Colgué el auricular de golpe y una sensación de inquietud comenzó a invadirme. No quería que estuviera sola y desprotegida hasta que averiguara lo que estaba haciendo Hamilton.

Una vez que la computadora estuvo en funcionamiento, abrí mi bandeja de entrada e hice clic en el botón para redactar un nuevo mensaje para mi técnico informático principal.

PARA: Gavin Alden

CC: Hale Fulton

DE: Alexander Stone

ASUNTO: ¡Necesito una respuesta inmediata!

 

Gavin:

Mi teléfono desapareció anoche. Necesito que pongas un rastro en su ubicación. También necesito que rastrees la ubicación del teléfono de Krystina Cole. Estaré en espera de tu respuesta.

 

Alexander Stone

Director general de Stone Enterprise

Marqué el correo electrónico como urgente y presioné enviar, rezando para que lo viera un sábado por la mañana. Gavin era un empleado por horas de lunes a viernes. Sin embargo, trabajaba desde su casa y, por lo general, salía adelante ante un apuro. Esperaba que hoy fuera uno de esos días.

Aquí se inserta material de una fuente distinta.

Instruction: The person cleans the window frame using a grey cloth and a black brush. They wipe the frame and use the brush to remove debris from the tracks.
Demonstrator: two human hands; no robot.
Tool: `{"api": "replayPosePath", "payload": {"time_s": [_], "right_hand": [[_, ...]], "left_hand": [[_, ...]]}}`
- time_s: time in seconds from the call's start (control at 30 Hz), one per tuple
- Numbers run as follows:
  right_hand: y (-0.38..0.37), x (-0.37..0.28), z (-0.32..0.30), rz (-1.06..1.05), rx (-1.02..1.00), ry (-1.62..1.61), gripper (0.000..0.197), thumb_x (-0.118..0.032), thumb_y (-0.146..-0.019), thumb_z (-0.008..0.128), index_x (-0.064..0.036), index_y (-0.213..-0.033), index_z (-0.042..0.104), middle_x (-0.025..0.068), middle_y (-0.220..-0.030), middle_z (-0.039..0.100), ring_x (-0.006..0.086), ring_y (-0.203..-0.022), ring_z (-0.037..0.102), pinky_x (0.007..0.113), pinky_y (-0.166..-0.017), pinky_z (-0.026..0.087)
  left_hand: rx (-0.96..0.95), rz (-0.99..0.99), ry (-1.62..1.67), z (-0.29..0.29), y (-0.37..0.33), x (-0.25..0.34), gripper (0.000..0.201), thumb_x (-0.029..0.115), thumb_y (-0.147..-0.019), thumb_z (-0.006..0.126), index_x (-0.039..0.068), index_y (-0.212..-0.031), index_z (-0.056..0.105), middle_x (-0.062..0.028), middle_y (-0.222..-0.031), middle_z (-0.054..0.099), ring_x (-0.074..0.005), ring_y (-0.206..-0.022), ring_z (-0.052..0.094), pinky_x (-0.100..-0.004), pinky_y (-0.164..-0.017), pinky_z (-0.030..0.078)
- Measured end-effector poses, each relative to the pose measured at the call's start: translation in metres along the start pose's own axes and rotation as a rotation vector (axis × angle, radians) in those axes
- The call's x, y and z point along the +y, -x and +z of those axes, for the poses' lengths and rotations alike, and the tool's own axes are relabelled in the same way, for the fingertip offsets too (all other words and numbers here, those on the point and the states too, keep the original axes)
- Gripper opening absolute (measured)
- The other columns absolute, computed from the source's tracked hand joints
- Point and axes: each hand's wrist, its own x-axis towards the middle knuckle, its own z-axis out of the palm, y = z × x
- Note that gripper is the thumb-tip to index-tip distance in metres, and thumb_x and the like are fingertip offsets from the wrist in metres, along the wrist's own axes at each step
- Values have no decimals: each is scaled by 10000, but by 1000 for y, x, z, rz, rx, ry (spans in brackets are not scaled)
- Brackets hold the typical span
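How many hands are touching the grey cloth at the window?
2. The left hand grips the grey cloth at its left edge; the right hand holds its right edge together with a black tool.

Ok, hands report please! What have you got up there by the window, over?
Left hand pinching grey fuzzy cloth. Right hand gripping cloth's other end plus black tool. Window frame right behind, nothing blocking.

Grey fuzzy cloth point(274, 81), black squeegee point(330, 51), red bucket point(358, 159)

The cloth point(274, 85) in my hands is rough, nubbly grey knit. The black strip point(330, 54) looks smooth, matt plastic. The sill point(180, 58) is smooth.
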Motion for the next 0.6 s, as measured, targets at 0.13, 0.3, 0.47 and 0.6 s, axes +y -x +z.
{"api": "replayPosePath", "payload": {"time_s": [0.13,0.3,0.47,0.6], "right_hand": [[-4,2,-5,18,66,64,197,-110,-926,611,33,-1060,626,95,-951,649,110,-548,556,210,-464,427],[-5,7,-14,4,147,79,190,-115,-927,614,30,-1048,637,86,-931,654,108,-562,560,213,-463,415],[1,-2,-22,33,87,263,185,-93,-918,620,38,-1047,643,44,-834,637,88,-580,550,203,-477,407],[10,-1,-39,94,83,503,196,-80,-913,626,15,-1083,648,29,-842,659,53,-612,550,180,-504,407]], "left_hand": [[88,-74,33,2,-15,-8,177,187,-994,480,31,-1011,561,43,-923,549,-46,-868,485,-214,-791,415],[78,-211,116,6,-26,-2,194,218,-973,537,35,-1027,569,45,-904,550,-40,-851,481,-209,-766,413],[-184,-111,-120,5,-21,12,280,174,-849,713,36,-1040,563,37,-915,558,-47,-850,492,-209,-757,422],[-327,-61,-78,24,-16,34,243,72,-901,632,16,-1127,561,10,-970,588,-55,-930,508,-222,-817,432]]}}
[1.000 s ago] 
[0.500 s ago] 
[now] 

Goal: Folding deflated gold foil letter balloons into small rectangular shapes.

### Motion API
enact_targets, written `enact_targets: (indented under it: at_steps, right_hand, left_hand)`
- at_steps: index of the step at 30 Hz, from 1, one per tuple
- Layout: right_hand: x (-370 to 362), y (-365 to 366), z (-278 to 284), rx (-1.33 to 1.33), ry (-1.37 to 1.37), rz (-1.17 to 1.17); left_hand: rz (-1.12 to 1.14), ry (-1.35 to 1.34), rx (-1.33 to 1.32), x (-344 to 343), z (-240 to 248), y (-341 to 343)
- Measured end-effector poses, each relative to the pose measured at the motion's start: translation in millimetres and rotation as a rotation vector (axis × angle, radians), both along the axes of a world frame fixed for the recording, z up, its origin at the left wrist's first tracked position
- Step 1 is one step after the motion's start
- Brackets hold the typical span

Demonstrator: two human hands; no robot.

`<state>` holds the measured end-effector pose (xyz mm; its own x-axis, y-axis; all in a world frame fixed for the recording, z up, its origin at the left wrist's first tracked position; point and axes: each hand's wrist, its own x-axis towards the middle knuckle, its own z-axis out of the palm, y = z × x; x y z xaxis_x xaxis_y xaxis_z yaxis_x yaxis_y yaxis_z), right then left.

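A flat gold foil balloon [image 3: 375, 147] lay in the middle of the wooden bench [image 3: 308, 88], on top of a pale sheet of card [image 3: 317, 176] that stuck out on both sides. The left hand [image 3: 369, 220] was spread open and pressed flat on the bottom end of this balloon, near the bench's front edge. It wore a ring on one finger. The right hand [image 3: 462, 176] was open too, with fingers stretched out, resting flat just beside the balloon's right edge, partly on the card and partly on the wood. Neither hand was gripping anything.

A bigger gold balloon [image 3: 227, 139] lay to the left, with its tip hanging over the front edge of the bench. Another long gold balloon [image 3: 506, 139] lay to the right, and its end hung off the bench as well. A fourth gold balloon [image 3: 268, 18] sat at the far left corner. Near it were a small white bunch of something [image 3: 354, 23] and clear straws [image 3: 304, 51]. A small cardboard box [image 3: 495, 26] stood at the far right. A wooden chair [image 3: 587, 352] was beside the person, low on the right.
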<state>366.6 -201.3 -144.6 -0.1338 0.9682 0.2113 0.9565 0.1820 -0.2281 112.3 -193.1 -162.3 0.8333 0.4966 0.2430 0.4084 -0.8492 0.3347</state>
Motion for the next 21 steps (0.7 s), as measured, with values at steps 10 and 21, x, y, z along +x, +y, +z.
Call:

Afortunadamente, lo era. Mi correo electrónico respondió con una respuesta no menos de tres minutos después.

PARA: Alexander Stone

CC: Hale Fulton

DE: Gavin Alden

ASUNTO: Re: ¡Necesito una respuesta inmediata!

 

Sr. Stone:

Pude ubicar ambos teléfonos en la calle 42 este, cerca de Madison. La ubicación exacta es extraña. Los teléfonos parecen estar entre dos edificios. Por favor, indíqueme cómo le gustaría que procediera.

 

Gavin

¿Ambos teléfonos? ¿Por qué ambos teléfonos estarían en la misma ubicación?

Al principio, pensé que quizás Krystina lo había encontrado antes de salir de la gala benéfica y simplemente había olvidado decírmelo. Pero luego me vino a la mente otra posibilidad, una que no quería considerar porque me hacía dudar de su confiabilidad.

No. Ella no lo habría tomado deliberadamente. ¿O lo habría hecho?

PARA: Gavin Alden

CC: Hale Fulton

DE: Alexander Stone

ASUNTO: Re: ¡Necesito una respuesta inmediata!

 

¿Estás seguro de que ambos teléfonos están en la misma ubicación?

 

Alexander Stone

Director general, Stone Enterprise

Pensé en todo lo que había pasado anoche, luego en su ausencia de esta mañana.

¿Qué asuntos tenía qué atender?

Ni una sola vez mencionó que tenía algo que hacer hoy.

PARA: Alexander Stone

CC: Hale Fulton

DE: Gavin Alden

ASUNTO: Re: ¡Necesito una respuesta inmediata!

 

Sr. Stone:

Completamente seguro. Están a metro y medio de distancia para ser exactos, entre un banco y una cafetería deli, pero no dentro de ninguno de los establecimientos. Si sospecha que pueden ser robados, le sugiero que los desactive.

 

Gavin

No estaba seguro de querer hacer eso todavía, ya que era posible que necesitara rastrear la ubicación nuevamente si no podía encontrar a Krystina.

PARA: Gavin Alden

CC: Hale Fulton

DE: Alexander Stone

ASUNTO: Re: ¡Necesito una respuesta inmediata!

 

Aún no. Estaré en contacto.

 

Alexander Stone

Director general de Stone Enterprise

Pulsé enviar e inmediatamente marqué a Hale. La sensación de inquietud que estaba experimentando comenzó a intensificarse. Tal vez el instinto, pero sabía que algo no estaba bien.

—Hale, ¿viste el hilo del correo electrónico? —le pregunté después de que contestó.

—Lo hice, señor.

—¿Estás en el área?

—Sí, señor Stone. Estoy a una cuadra del penthouse.

—Bien. Trae el auto. Tenemos que dirigirnos hacia la 42 este y Madison.

—Entiendo, señor.

Estaba seguro de que él también. Algo estaba pasando y estaba a punto de averiguarlo.